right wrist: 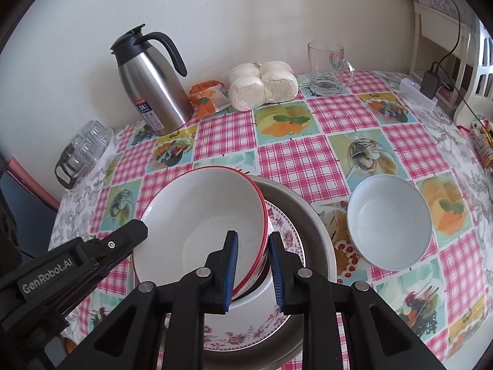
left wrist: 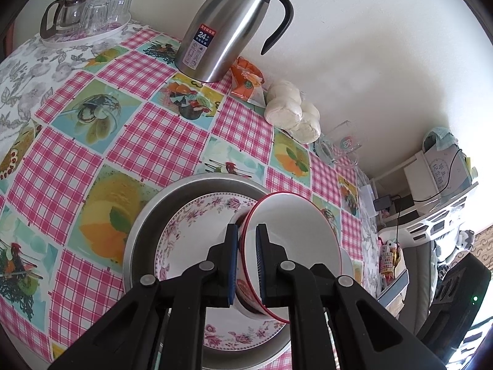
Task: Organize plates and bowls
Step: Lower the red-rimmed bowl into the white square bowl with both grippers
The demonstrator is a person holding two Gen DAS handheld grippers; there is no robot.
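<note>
Our left hand-held gripper (left wrist: 247,265) is clamped on the near wall of the red-rimmed bowl (left wrist: 295,246), one pad outside and one inside the rim. The bowl tilts ahead of it, over the floral plate (left wrist: 191,240), which lies in the steel pan (left wrist: 148,215) on the counter (left wrist: 129,129). We judge the tilt comes from pinching the rim on one side only. Far ahead stands the thermos jug (left wrist: 228,30), well clear.

From the right wrist, our right hand-held gripper (right wrist: 253,269) straddles the opposite wall of the same bowl (right wrist: 200,215), its pads close to the rim on either side. Whether they press on it we cannot tell. The left tool (right wrist: 92,252) shows at the bowl's far side. Two holds would likely steady the bowl so it settles level on the plate. To the right of this gripper, apart from the pan (right wrist: 317,225), a plain white bowl (right wrist: 389,225) sits on the counter, probably next for stacking.
</note>
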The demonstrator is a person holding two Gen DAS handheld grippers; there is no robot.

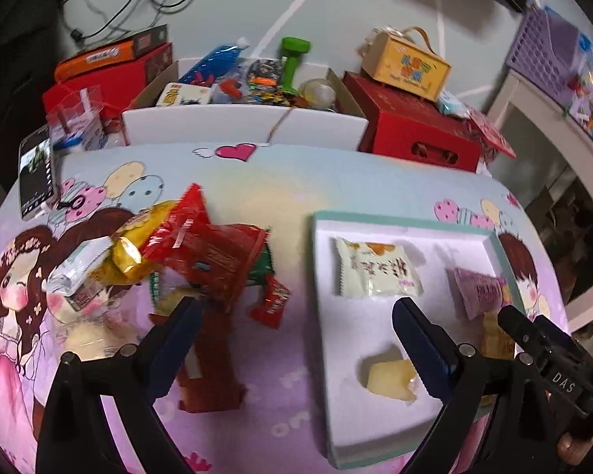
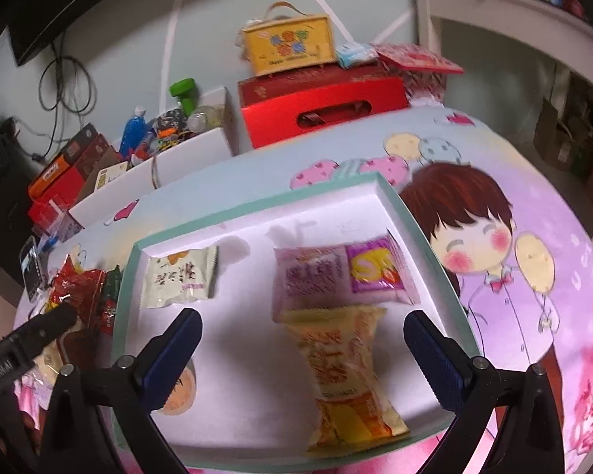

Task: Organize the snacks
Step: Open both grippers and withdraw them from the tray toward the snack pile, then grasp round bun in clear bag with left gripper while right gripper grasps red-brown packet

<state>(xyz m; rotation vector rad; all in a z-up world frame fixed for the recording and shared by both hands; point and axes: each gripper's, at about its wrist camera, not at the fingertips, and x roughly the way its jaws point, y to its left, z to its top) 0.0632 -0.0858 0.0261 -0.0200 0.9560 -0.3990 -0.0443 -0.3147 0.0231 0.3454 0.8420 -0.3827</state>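
Note:
A white tray with a teal rim (image 1: 319, 276) (image 2: 126, 276) lies on the cartoon tablecloth. It holds a pale packet (image 1: 375, 270) (image 2: 182, 276), a pink packet (image 1: 479, 290) (image 2: 310, 276), a purple-and-yellow packet (image 2: 375, 272) and a long yellow packet (image 2: 344, 375). My right gripper (image 2: 304, 341) hovers open over the yellow packet, with nothing held. My left gripper (image 1: 296, 316) stands open between the tray's left edge and a loose pile of snacks: red packets (image 1: 205, 252), a yellow packet (image 1: 136, 247) and a silver-white one (image 1: 79, 266). A yellowish piece (image 1: 391, 381) sits in a tray hollow.
Along the table's far side stand a white box of toys (image 1: 241, 124), red boxes (image 1: 419, 134) (image 1: 99, 79) and a small yellow case (image 1: 409, 65). A phone (image 1: 37, 173) leans at the far left. A white shelf with a purple basket (image 1: 545, 51) stands to the right.

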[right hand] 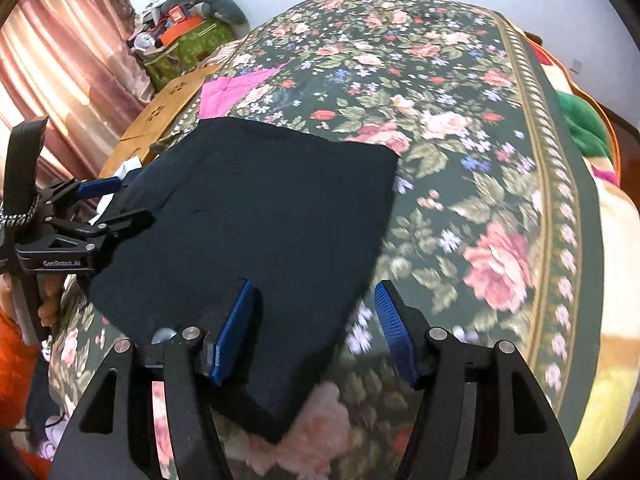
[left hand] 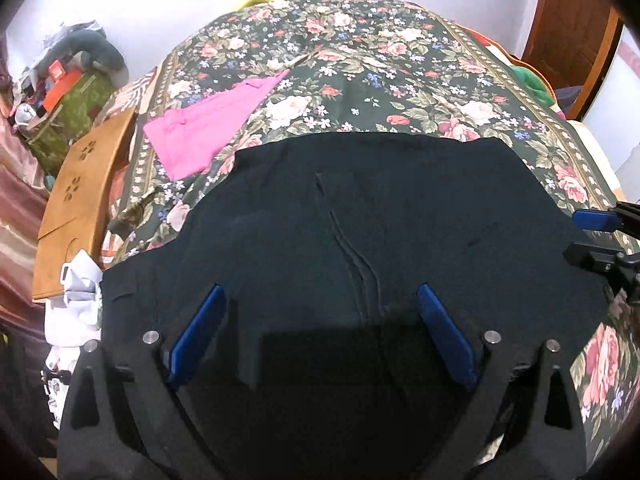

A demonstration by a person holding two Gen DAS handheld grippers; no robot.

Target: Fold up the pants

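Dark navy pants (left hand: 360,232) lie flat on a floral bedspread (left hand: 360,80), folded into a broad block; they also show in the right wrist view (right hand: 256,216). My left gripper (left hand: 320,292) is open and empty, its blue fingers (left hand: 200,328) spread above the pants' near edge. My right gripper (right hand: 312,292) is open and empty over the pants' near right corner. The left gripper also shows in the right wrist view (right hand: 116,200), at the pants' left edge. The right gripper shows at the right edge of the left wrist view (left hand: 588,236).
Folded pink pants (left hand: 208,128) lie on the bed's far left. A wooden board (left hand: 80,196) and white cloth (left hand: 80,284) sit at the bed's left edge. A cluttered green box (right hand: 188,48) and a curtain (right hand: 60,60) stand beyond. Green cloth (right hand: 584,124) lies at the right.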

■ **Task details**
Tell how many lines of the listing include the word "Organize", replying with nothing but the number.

■ **Response for this exercise**
2